Das jedoch konnte sie Conelly unmöglich sagen. Obwohl er sich meisterhaft zu verstellen verstand, herrschte in seinem Inneren ein Aufruhr, der blitzschnell in unbeherrschte Hysterie umschlagen konnte. Wenn sie auch nur andeutete, daß sie möglicherweise immer noch Melissa in sich beherbergte, würde er sie ungeachtet aller Konsequenzen aus purer Angst töten.
»Sie tun mir weh«, keuchte sie, um Zeit zu gewinnen.
»Sie sollen mir antworten«, rief Conelly, lockerte seinen Griff jedoch ein wenig.
»Verdammt, ich weiß es nicht.
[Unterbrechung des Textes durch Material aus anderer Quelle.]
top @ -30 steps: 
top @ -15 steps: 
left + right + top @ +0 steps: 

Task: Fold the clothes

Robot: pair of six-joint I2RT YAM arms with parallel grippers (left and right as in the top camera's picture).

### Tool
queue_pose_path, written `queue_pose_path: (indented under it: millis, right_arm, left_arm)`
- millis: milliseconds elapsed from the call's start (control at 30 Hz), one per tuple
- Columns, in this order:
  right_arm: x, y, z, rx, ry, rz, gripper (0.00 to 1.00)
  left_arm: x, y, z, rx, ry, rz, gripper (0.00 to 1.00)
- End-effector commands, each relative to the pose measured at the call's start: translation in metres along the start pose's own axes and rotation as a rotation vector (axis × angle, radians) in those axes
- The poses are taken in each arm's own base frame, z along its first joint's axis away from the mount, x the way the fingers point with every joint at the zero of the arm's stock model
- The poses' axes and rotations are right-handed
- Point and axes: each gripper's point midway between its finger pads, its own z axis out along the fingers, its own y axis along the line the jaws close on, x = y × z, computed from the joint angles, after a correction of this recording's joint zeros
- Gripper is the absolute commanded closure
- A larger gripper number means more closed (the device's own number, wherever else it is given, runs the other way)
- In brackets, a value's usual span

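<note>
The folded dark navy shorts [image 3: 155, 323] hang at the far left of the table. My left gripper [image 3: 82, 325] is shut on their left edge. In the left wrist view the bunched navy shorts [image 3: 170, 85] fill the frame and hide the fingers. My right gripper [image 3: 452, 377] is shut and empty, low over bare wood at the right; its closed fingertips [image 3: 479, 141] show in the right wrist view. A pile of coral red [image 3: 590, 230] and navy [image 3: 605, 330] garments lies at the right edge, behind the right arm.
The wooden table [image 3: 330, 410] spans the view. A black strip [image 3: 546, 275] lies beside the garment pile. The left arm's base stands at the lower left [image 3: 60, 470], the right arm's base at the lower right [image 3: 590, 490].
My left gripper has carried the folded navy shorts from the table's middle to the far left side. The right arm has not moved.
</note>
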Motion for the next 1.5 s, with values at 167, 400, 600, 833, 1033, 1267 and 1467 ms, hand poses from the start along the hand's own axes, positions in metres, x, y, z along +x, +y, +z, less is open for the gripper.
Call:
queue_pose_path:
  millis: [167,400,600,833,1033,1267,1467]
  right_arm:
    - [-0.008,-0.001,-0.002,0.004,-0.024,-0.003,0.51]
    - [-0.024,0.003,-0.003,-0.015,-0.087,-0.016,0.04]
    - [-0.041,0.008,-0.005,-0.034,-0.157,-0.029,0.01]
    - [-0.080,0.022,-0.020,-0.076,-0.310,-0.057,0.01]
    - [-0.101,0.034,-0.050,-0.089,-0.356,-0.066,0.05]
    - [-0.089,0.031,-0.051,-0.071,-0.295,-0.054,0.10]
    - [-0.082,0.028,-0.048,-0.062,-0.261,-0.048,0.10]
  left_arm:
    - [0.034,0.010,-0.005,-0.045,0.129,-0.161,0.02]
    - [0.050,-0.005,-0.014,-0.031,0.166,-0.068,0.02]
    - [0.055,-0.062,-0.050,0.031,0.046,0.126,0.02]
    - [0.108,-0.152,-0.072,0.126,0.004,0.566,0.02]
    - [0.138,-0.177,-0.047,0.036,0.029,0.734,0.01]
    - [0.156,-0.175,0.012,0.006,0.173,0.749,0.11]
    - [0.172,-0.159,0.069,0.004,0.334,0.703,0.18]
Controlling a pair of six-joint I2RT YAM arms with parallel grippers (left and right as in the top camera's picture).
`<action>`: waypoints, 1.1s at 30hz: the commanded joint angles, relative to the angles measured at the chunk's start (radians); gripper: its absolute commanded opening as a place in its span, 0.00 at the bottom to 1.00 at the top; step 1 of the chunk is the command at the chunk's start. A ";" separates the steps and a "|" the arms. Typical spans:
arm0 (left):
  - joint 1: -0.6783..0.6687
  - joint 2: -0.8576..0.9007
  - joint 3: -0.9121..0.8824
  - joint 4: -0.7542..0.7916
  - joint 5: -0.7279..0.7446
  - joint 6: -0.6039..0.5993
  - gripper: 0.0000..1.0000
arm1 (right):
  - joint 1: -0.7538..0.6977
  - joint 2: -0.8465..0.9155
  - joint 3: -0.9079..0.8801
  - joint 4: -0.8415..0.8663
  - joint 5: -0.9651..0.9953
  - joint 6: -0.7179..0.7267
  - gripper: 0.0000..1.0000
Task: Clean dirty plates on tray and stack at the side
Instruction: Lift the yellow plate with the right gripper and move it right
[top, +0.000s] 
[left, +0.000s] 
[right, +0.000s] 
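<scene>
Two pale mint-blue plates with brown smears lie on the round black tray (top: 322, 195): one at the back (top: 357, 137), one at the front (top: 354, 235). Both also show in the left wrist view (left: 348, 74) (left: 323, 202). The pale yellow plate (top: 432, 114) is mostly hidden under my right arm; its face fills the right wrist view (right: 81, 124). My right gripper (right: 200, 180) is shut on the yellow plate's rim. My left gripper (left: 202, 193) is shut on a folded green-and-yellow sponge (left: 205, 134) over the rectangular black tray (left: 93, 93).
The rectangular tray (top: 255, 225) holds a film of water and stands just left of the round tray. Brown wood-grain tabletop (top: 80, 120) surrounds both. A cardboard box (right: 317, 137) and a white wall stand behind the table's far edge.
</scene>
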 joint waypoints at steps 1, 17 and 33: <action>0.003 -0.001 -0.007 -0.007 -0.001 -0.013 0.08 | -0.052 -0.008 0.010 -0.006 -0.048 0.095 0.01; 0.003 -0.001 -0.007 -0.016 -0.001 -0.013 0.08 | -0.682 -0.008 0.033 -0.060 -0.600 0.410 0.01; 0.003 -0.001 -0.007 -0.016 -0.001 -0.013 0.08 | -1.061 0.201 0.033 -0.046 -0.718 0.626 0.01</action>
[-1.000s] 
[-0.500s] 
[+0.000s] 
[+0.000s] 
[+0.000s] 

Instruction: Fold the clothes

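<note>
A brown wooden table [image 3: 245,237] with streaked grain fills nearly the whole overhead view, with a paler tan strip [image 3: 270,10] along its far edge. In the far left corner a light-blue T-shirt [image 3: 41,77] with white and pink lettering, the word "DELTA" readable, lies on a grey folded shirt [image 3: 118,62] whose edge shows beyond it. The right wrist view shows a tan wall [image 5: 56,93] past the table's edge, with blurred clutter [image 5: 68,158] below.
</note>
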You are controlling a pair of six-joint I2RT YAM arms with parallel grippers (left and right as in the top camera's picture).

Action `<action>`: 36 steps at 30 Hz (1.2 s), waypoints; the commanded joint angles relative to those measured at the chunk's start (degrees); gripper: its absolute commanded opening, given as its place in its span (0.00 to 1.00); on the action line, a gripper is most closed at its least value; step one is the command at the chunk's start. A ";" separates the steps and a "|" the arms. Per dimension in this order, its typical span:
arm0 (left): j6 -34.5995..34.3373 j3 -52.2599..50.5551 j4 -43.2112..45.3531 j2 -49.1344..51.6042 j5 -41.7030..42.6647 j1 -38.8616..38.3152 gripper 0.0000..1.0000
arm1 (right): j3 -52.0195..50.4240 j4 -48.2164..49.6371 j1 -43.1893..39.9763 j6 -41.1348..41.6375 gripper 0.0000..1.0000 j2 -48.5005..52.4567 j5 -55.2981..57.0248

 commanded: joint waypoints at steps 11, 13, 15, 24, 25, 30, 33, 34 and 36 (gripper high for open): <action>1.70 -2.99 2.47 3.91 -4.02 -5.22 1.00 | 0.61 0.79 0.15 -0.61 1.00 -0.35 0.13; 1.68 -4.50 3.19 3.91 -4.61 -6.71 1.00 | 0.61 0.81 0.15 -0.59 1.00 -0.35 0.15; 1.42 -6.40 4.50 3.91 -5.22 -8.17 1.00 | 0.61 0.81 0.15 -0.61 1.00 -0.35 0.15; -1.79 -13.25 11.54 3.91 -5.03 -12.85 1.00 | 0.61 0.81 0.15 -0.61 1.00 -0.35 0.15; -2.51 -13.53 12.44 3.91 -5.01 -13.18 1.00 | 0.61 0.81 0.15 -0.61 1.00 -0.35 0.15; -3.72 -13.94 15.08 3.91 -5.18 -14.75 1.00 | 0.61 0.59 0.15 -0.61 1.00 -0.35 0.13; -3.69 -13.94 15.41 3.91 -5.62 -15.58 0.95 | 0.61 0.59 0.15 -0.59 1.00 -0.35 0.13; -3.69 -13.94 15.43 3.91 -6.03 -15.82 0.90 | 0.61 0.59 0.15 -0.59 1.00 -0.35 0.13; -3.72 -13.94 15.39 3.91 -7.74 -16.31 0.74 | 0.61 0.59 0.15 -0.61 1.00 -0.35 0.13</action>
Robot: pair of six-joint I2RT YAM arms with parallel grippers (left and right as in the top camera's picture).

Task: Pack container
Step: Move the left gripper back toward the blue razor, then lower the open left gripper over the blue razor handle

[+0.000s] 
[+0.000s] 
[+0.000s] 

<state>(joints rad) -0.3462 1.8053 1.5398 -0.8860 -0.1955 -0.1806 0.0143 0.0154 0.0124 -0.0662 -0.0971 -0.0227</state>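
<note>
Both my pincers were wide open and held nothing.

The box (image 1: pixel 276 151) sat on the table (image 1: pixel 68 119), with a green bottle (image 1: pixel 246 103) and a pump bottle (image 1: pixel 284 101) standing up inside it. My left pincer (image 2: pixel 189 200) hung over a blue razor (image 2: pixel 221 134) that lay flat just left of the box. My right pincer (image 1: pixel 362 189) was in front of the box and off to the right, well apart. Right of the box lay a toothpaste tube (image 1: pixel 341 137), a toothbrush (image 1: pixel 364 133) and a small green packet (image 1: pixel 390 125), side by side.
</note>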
Vielleicht hatte ich diese Kräfte von Anfang an, und deshalb ist Melissa überhaupt erst in meinen Körper gelangt. Oder sie sind im Laufe der Zeit so sehr zu einem Teil von mir geworden, daß ich sie auch ohne Melissa noch besitze. Ich weiß es nicht, begreifen Sie das doch. Ich weiß nur, daß wir von hier weg müssen. Oder wollen Sie, daß Ulthar uns wieder einfängt?«
Conelly ließ sie los. »Also gut«, sagte er schweratmend. »Sie können diese Kräfte zwar nicht annähernd so gut beherrschen wie Melissa, aber vielleicht können Sie mir noch einmal von Nutzen sein. Verschwinden wir erst einmal von hier. Sie glauben, daß wir es gemeinsam schaffen, die Illusion zu überwinden?«
Vivian nickte, zuckte dann aber gleich darauf mit den Schultern. »Wir können es wenigstens probieren. Es ist unsere einzige Chance.«
»Gut. Geben Sie mir Ihre Hand. Sonst brauchen Sie nichts zu tun, ich erledige alles. Ich werde versuchen, unsere Kräfte miteinander zu verschmelzen. Entspannen Sie sich. Je ausgeglichener Sie sind, desto eher wird es gelingen.«
Vivian nickte, zögerte noch einmal kurz und reichte ihm dann ihre Hand, während sie sich gleichzeitig zu entspannen versuchten. Sie konnte spüren, wie irgend etwas behutsam nach ihrem Geist tastete. Ein leichtes Prickeln durchfuhr sie, und sie konnte spüren, wie sich die Härchen in ihrem Nacken aufrichteten. Die körperlose Berührung war ihr zuwider. Sie hatte das Gefühl, etwas Finsteres, Mächtiges würde sich wie eine erstickende Decke über sie breiten, und schauderte. Eine Gänsehaut lief über ihren Rücken.
Conelly verstärkte seine Bemühungen, drang tiefer in ihren Geist ein. Instinktiv sträubte sie sich dagegen, doch Conelly fegte ihren leichten Widerstand mühelos hinweg. Erst einen Augenblick zu spät begriff sie, was er wirklich vorhatte.